Nevada Man Pleads Guilty for Tribal Fraud
PORTLAND, Ore.—A Nevada resident and former manager of the Warm Springs Construction Enterprise (WSCE) pleaded guilty today in federal court for his role in a fraud scheme targeting the Confederated Tribes of Warm Springs.
Thomas Valentino Adams pleaded guilty to theft of funds from a Tribal organization.
According to court documents, the Warm Springs Economic Development Corporation (WSEDC), also known as Warm Springs Ventures (WSV), is a Tribal organization owned and operated by the Warm Springs Tribes. WSV operates as the management organization for several Tribal business entities, including WSCE.

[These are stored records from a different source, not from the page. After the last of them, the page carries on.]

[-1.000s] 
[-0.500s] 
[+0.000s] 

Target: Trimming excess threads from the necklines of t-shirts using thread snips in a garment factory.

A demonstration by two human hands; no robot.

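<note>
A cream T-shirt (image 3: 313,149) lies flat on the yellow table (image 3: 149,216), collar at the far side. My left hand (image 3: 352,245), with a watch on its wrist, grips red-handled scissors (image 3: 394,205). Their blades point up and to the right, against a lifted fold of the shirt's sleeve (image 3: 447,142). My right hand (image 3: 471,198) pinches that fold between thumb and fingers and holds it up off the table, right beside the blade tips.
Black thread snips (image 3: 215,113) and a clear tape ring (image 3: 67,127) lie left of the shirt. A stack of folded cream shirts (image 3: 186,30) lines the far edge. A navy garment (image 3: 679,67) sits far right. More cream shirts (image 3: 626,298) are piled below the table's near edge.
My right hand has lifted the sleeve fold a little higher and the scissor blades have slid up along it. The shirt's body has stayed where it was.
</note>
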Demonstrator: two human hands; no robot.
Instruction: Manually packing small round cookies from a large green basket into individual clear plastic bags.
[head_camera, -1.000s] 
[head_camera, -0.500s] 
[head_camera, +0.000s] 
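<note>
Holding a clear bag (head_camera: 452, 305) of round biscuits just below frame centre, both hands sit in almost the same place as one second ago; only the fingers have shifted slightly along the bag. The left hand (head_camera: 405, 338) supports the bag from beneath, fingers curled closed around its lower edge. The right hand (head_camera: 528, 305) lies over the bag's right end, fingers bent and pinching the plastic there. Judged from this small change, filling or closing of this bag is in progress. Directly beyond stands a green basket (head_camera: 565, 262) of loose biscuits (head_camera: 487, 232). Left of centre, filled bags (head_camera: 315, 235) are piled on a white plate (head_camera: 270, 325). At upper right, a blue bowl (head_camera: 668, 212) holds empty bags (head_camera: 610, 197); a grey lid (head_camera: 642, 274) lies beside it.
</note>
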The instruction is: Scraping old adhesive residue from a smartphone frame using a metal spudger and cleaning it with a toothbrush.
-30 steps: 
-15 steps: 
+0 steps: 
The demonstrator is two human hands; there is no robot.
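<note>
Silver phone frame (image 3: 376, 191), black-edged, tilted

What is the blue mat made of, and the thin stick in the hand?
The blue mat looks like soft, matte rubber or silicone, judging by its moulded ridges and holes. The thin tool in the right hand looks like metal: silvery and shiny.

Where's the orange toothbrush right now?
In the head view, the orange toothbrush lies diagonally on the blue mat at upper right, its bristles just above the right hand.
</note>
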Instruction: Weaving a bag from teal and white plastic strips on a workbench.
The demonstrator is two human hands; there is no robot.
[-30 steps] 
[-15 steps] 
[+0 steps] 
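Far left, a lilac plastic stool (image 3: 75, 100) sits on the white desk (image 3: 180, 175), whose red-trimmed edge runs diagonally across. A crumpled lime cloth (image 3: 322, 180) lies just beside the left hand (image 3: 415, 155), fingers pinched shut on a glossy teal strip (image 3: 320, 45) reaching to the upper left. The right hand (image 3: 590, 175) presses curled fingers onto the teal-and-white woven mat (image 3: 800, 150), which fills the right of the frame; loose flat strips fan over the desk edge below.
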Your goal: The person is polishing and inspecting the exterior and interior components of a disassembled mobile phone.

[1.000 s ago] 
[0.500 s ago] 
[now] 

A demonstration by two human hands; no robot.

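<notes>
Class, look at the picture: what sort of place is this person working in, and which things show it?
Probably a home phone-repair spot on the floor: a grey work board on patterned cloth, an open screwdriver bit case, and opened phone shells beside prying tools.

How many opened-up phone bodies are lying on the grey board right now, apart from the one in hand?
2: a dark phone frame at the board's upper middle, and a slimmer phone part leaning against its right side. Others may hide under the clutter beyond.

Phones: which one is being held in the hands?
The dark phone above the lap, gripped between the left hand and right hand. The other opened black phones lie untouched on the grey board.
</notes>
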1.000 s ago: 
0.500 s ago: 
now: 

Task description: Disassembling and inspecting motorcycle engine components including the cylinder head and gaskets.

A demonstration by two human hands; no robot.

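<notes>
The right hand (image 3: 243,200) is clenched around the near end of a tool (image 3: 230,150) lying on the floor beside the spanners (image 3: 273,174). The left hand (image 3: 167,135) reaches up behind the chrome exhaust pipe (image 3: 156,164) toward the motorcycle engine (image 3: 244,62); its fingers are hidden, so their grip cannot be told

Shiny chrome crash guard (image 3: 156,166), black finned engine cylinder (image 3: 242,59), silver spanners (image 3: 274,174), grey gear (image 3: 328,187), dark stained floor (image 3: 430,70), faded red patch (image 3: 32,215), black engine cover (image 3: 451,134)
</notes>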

Adams and an accomplice; Roderick Ariwite, the former CEO of WSEDC, Adams’ manager at WSCE, and resident of the Fort Hall Reservation in Idaho; created a construction company called Warbonnet Construction Services LLC. While drawing tribal salaries and travel reimbursements, Adams and Ariwite engaged in work projects for Warbonnet. In 2018, Adams and Ariwite used tribal funds to hire a subcontractor for a Warbonnet project and submitted vouchers for expenses they incurred they took on behalf of themselves and Warbonnet, which were reimbursed with tribal funds. In total, Adams and Ariwite’s scheme cost the Warm Springs Tribes more than $50,000.
On September 24, 2020, a federal grand jury in Portland returned a six-count indictment charging Adams and Ariwite with conspiracy and theft of funds from a Tribal organization.
Adams faces a maximum sentence of five years in prison, a $250,000 fine and three years of supervised release. He will be sentenced on November 15, 2021 before U.S. District Court Judge Michael W. Mosman.
Adams has agreed to pay $4,859 in restitution to the Warm Springs Tribes.
Ariwite is on pre-trial release pending a three-day jury trial scheduled to begin on September 14, 2021.
Acting U.S. Attorney Scott Erik Asphaug of the District of Oregon made the announcement.
This case was investigated by the FBI with assistance from the Warm Springs Police Department. It was prosecuted by Meredith Bateman and Seth Uram, Assistant U.S. Attorneys for the District of Oregon.